TASK TO COMPLETE: Set the entries down again exactly; none may be skipped.

START DATASET ENTRIES

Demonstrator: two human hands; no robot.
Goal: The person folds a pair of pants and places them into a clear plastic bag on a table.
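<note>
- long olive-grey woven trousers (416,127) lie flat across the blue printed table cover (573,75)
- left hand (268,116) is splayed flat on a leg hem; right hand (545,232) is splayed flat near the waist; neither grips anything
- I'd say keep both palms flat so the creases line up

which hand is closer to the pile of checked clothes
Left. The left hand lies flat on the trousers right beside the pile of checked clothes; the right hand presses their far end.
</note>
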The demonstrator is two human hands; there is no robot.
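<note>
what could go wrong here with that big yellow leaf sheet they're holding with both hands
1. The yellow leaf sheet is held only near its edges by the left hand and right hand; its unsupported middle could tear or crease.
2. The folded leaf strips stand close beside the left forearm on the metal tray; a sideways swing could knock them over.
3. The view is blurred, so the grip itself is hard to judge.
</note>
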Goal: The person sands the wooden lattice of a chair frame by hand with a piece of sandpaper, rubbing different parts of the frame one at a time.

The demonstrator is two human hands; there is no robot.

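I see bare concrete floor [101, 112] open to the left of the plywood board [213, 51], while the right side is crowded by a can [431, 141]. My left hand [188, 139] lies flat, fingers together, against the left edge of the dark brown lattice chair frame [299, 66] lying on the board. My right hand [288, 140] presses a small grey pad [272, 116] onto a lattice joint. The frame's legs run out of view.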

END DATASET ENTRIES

RESULT:
Demonstrator: two human hands; no robot.
Goal: The person folds a pair of pants and places them into a clear plastic bag on a table.
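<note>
- long olive-grey woven trousers (416,127) lie flat across the blue printed table cover (573,75)
- left hand (268,116) is splayed flat on a leg hem; right hand (545,232) is splayed flat near the waist; neither grips anything
- I'd say keep both palms flat so the creases line up

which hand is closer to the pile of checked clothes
Left. The left hand lies flat on the trousers right beside the pile of checked clothes; the right hand presses their far end.
</note>
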The demonstrator is two human hands; there is no robot.
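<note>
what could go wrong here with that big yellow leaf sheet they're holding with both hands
1. The yellow leaf sheet is held only near its edges by the left hand and right hand; its unsupported middle could tear or crease.
2. The folded leaf strips stand close beside the left forearm on the metal tray; a sideways swing could knock them over.
3. The view is blurred, so the grip itself is hard to judge.
</note>
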Goal: The person sands the wooden lattice of a chair frame by hand with a piece of sandpaper, rubbing different parts of the frame one at a time.

The demonstrator is two human hands; there is no robot.

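I see bare concrete floor [101, 112] open to the left of the plywood board [213, 51], while the right side is crowded by a can [431, 141]. My left hand [188, 139] lies flat, fingers together, against the left edge of the dark brown lattice chair frame [299, 66] lying on the board. My right hand [288, 140] presses a small grey pad [272, 116] onto a lattice joint. The frame's legs run out of view.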

The output contains nothing more.